CYBERNETICS AND CONTROL THEORY

B. S. VERKHOVSKII

ON A MULTI-INDEX TRANSPORTATION PROBLEM WITH AXIAL SUMS

(Presented by Academician A. I. Berg on 6 June 1963)

We consider the problem of minimizing the linear form

\[ \sum_{i_1,\ldots,i_s} P_{i_1,\ldots,i_s} x_{i_1,\ldots,i_s} \tag{1} \]

under the conditions \(x_{i_1\ldots i_s} \geqslant 0\) and

\[ \sum_{i_2,\ldots,i_s} x_{i_1\ldots i_s}=a_{i_1}^{(1)},\quad \sum_{i_1,\ldots,i_{s-2},\,i_s} x_{i_1\ldots i_s}=a_{i_{s-1}}^{(s-1)},\quad \sum_{i_1,\ldots,i_{s-1}} x_{i_1\ldots i_s}=a_{i_s}^{(s)}, \tag{2} \]

where, for all indicated \(i_k\), summation is carried out from \(1\) to \(n_k\), \(i_l=1,\ldots,n_l;\ l=1,\ldots,s;\ 0 \leqslant a_{i_l}^{(l)} < \infty\).
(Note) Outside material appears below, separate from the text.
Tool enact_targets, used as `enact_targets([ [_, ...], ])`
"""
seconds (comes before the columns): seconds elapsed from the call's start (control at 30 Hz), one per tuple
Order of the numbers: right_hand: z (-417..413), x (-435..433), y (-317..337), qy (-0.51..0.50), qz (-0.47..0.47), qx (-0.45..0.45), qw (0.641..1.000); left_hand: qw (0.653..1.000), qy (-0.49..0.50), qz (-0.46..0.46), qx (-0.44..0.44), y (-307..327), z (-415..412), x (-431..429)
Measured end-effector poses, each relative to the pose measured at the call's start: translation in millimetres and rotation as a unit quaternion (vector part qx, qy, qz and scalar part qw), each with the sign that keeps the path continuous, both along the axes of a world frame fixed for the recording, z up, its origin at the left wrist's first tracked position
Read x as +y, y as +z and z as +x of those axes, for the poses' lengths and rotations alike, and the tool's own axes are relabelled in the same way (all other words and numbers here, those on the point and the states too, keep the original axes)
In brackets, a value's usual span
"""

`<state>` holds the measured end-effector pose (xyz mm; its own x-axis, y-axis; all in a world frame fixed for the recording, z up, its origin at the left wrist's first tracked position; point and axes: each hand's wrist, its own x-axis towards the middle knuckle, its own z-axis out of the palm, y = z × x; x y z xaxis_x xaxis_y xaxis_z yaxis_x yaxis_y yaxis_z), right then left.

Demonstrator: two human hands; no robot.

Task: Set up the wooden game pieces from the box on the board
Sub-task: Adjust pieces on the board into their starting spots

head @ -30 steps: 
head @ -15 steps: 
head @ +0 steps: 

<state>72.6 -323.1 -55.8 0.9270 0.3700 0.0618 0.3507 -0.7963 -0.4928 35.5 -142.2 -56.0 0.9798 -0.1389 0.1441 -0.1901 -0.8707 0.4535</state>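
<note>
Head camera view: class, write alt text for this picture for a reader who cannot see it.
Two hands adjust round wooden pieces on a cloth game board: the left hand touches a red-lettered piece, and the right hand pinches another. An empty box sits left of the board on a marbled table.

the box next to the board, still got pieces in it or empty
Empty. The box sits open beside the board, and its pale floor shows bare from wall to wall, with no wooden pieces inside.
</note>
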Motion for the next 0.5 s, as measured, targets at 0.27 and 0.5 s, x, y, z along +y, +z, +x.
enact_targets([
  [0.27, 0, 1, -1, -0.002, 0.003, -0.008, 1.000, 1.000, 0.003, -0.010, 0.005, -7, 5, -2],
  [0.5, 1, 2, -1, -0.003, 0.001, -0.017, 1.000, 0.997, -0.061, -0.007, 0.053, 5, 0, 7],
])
We shall call such a problem a problem with axial sums, or a problem \(T_{s-1}(s)\). Multi-stage transportation problems, in particular, reduce to problems \(T_{s-1}(s)\).
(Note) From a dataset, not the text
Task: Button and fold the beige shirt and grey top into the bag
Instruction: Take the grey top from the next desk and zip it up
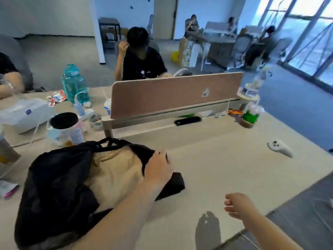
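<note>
the beige shirt (115, 170) lay folded inside the open black bag (54, 186), which sat on the near left of the worktop (225, 159). the left hand (158, 168) was at the bag's right rim, fingers curled over the black fabric there. the right hand (237, 206) hung above the worktop, apart from the bag, fingers loosely curled round nothing. a white controller (280, 147) lay further right.

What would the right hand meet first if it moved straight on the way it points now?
Probably the left hand, which holds the edge of the black bag; only bare table lies between. The right hand points toward it, but depth is unclear.
</note>
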Available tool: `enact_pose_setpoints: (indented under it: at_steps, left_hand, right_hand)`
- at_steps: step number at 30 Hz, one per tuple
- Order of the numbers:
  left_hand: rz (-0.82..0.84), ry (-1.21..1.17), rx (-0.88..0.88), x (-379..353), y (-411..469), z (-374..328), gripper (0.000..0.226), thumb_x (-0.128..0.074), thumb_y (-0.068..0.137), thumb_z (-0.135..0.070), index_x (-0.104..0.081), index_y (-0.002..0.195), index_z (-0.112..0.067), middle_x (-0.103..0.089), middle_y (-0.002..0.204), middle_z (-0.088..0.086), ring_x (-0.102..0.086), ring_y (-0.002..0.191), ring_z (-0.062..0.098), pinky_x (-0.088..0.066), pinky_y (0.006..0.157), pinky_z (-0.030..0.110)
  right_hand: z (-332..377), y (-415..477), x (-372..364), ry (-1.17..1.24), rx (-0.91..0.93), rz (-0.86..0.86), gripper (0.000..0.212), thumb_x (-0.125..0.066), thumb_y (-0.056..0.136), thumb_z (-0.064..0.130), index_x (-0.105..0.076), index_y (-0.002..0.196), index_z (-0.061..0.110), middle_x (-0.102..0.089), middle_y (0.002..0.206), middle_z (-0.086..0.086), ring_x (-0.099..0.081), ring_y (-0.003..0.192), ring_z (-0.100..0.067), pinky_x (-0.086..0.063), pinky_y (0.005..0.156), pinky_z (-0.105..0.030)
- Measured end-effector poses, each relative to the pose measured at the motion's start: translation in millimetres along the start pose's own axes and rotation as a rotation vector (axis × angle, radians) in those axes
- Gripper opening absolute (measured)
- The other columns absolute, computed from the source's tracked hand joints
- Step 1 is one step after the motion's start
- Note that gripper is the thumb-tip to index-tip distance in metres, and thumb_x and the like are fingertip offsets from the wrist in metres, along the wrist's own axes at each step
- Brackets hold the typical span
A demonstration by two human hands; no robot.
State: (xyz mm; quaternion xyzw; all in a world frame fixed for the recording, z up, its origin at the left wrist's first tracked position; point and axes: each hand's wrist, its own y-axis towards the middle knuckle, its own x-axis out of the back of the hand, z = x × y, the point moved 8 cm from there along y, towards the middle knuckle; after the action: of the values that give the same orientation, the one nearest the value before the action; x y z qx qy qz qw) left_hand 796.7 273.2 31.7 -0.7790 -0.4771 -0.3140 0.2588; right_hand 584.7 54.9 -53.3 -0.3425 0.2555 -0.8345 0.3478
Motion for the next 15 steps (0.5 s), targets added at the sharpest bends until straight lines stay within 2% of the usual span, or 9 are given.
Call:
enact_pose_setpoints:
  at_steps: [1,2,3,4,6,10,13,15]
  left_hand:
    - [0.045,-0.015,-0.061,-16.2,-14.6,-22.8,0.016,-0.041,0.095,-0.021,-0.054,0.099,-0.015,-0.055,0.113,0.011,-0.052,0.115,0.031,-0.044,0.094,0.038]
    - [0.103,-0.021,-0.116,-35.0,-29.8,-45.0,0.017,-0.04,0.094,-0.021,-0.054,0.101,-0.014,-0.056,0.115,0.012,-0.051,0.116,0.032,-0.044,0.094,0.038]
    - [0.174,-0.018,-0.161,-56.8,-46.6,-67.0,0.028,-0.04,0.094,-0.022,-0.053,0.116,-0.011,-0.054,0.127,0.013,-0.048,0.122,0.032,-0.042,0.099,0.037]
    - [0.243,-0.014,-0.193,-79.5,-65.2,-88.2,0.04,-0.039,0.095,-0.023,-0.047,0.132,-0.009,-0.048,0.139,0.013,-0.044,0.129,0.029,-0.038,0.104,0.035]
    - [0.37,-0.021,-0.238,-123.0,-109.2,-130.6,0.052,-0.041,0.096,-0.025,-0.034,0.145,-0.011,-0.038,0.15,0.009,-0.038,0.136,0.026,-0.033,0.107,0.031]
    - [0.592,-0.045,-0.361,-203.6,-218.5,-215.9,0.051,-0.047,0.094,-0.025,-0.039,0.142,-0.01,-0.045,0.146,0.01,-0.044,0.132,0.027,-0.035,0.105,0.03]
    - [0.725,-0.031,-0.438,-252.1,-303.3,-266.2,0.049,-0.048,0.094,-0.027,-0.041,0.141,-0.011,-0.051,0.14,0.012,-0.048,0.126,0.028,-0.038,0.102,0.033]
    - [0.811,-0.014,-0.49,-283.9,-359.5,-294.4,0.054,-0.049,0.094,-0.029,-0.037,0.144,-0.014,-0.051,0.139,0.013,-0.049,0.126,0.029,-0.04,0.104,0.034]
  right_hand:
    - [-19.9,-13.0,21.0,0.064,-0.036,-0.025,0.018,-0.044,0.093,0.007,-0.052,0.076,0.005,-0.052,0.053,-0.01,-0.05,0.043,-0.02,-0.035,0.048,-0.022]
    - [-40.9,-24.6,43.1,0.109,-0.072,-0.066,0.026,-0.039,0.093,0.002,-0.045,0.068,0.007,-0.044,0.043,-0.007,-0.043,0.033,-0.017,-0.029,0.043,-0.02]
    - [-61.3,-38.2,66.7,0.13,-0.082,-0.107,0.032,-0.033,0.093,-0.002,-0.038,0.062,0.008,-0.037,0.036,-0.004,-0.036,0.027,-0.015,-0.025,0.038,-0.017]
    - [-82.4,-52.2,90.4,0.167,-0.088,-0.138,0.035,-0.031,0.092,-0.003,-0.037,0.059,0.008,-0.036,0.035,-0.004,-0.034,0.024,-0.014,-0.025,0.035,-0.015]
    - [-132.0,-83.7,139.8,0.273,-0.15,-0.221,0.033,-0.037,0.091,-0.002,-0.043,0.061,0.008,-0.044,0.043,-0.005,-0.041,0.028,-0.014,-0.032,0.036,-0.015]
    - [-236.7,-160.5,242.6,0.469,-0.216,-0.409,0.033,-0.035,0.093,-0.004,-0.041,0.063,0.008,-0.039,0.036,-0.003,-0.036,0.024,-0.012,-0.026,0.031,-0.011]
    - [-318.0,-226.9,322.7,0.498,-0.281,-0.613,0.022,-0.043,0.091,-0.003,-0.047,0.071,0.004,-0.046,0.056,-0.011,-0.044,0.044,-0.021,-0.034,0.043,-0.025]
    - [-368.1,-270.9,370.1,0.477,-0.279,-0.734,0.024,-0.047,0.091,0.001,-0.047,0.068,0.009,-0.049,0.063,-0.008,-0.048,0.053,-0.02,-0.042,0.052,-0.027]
Theorem 1. For a solution of the problem \(T_{s-1}(s)\) to exist, it is necessary and sufficient that the consistency conditions hold:

\[ \sum_{i_{l_1}=1}^{n_{l_1}} a_{i_{l_1}}^{(l_1)} = \sum_{i_{l_2}=1}^{n_{l_2}} a_{i_{l_2}}^{(l_2)} \quad \text{for all } \quad 1 \leqslant l_1 < l_2 \leqslant s. \tag{3} \]

Necessity is obvious, since

\[ \sum_{i_1}\left(\sum_{i_2,\ldots,i_s} x_{i_1\ldots i_s}\right)=\cdots \]
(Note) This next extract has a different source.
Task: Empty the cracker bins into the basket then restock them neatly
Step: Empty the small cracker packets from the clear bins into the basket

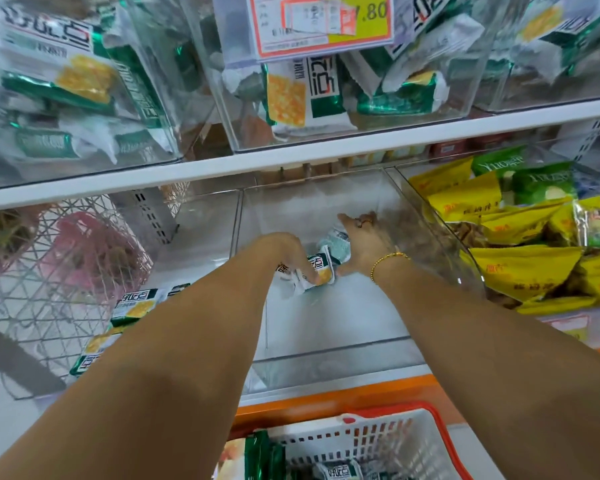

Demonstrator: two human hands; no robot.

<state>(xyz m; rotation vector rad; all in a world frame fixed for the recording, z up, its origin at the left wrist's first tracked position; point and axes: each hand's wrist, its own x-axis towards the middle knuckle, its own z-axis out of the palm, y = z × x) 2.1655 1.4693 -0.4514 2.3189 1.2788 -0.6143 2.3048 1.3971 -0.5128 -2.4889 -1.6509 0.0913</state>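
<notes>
Left hand [291,252] curled round cracker packets [321,271] on floor of clear bin [343,317]; right hand [361,245] flat, fingers straight, against them. Probably clearing last handful. Next: lift out, carry near to basket [442,434].

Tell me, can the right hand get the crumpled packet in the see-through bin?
Probably yes. The right hand lies right against the crumpled packet, the clear bin is open on top, and nothing sits between them.
</notes>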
\[ \cdots= \sum_{i_s}\left(\sum_{i_1,\ldots,i_{s-1}} x_{i_1\ldots i_s}\right). \]

Sufficiency. By direct substitution it is easy to verify that

\[ x_{i_1\ldots i_s}=T^{1-s}\prod_{l=1}^{s} a_{i_l}^{(l)} \]

satisfy all conditions (3), where

\[ T=\sum_{i_l=1}^{n_l} a_{i_l}^{(l)}. \]

Consider the conditions

\[ \sum_{i_2,\ldots,i_s} x_{i_1\ldots i_s}=a_{i_1}^{(1)},\ldots, \sum_{i_1,\ldots,i_{s-2},\,i_s} x_{i_1\ldots i_s}=a_{i_{s-1}}^{(s-1)}. \tag{4} \]

Since

\[ 0 \leqslant x_{i_1\ldots i_s} \leqslant \min_{1\leqslant l\leqslant s} a_{i_l}^{(l)} < \infty, \]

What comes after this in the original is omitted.